ACTION ITEM ->
Gather all lines in the entries below that include the word "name".
☆ ☆ ☆ ☆ ☆ ☆ ☆
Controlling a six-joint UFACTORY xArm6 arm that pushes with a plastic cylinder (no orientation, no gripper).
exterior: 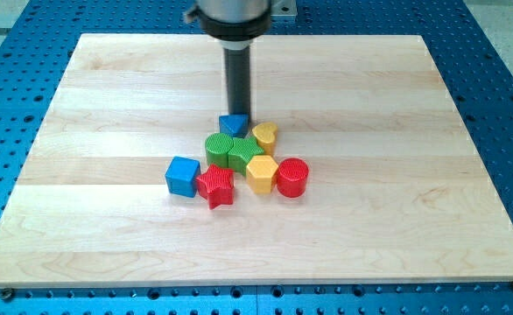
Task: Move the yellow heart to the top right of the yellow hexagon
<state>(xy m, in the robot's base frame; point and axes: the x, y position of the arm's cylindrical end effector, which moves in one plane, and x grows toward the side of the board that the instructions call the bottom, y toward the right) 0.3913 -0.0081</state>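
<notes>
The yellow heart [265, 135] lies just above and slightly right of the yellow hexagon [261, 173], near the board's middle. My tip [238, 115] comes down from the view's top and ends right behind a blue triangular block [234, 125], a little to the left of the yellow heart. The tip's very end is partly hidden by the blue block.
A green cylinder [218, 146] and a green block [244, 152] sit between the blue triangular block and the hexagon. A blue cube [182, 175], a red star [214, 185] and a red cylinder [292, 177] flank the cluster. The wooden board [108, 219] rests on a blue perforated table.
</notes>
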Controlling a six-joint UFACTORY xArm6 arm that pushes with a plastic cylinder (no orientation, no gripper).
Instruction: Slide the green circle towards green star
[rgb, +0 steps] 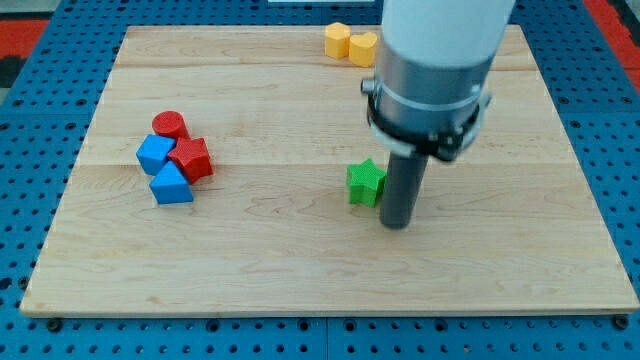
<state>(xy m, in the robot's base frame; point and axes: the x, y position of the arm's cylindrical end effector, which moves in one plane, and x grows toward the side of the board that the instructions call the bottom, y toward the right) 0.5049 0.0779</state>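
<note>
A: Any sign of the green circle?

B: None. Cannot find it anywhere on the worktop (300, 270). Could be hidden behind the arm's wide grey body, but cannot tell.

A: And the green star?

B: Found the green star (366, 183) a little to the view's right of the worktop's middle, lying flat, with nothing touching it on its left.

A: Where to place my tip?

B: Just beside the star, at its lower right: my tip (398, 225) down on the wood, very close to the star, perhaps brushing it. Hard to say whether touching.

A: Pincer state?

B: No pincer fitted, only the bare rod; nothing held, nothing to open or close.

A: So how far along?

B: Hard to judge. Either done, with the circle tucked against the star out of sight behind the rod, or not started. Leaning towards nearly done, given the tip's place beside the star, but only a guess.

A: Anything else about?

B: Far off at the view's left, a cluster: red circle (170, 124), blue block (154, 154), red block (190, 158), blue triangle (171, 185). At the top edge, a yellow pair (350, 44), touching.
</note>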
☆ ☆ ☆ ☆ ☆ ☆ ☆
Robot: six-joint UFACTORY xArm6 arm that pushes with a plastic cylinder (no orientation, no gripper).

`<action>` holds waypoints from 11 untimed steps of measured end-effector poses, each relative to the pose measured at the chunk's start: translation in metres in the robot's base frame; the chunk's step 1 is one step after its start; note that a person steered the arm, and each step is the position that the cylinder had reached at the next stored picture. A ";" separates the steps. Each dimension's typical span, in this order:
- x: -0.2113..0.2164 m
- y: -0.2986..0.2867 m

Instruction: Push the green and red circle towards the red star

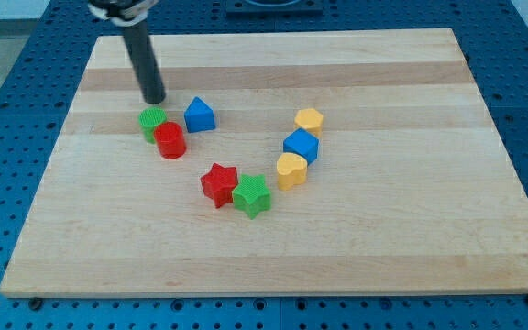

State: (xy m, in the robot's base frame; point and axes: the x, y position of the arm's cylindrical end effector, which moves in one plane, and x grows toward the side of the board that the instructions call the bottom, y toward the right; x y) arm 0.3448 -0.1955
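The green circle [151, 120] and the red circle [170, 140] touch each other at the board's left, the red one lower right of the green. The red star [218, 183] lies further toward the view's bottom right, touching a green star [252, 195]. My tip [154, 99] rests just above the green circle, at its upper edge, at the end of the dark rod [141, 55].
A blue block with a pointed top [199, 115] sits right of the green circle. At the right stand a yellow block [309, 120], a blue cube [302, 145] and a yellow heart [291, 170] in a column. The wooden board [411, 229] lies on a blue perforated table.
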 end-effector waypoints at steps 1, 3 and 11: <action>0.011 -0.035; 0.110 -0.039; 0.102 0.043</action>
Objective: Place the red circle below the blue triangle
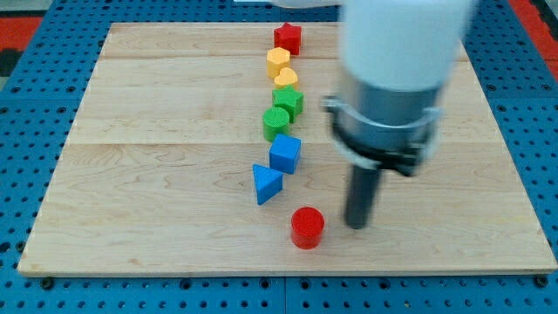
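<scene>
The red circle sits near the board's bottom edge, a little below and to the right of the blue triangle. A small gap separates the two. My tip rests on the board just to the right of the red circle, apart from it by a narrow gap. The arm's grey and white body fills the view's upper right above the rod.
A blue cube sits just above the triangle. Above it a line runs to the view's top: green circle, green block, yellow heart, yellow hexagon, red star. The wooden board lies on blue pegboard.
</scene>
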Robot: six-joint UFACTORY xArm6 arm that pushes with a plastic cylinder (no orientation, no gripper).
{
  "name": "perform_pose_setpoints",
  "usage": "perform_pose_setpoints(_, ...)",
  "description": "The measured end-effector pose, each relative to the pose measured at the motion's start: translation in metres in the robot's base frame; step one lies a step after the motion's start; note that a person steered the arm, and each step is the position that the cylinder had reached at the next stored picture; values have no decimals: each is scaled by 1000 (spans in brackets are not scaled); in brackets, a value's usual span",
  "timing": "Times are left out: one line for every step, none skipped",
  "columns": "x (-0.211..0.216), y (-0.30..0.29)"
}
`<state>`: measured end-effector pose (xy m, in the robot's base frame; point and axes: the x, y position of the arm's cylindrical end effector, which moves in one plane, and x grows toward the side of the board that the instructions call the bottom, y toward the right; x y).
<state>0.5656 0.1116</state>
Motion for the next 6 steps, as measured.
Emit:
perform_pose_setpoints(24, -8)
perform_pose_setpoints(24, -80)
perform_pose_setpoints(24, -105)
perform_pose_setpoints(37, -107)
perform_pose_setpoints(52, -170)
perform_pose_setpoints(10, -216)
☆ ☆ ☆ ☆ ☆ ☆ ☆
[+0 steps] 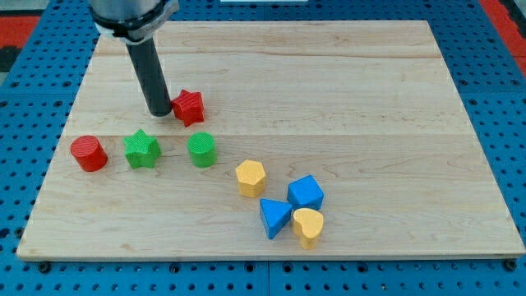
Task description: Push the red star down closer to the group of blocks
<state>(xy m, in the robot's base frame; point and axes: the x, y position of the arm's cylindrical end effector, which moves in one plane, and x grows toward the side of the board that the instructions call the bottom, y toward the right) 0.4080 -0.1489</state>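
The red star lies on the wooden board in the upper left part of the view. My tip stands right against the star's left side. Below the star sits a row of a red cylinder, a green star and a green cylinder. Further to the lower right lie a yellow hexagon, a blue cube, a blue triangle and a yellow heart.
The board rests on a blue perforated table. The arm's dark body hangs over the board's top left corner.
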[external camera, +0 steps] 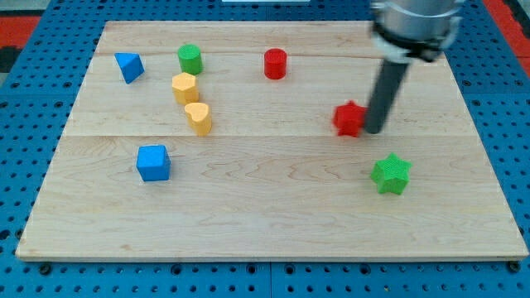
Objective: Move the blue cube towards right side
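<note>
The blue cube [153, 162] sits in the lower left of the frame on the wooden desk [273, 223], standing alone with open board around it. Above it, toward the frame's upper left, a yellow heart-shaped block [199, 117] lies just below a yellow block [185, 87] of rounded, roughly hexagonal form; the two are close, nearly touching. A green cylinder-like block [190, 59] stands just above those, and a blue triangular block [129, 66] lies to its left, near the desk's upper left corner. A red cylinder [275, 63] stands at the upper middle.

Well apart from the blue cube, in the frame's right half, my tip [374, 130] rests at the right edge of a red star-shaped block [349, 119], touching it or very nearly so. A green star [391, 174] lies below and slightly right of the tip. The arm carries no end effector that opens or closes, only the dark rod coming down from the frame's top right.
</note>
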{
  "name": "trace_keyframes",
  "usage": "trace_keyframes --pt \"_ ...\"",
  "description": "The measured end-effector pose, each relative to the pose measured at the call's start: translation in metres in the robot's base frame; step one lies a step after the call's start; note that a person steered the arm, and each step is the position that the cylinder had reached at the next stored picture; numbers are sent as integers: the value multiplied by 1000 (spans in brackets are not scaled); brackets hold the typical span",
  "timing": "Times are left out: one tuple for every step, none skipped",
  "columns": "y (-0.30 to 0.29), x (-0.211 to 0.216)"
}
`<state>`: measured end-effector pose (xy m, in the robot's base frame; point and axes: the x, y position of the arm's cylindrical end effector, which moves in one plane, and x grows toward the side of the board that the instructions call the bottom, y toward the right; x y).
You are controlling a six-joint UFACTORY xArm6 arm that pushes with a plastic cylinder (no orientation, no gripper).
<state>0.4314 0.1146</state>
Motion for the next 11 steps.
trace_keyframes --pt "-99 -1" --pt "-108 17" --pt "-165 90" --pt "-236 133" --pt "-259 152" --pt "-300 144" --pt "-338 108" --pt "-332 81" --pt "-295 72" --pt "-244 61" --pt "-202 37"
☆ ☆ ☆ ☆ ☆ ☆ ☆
RESPONSE TO THE TASK ->
  "name": "perform_pose_setpoints",
  "name": "trace_keyframes",

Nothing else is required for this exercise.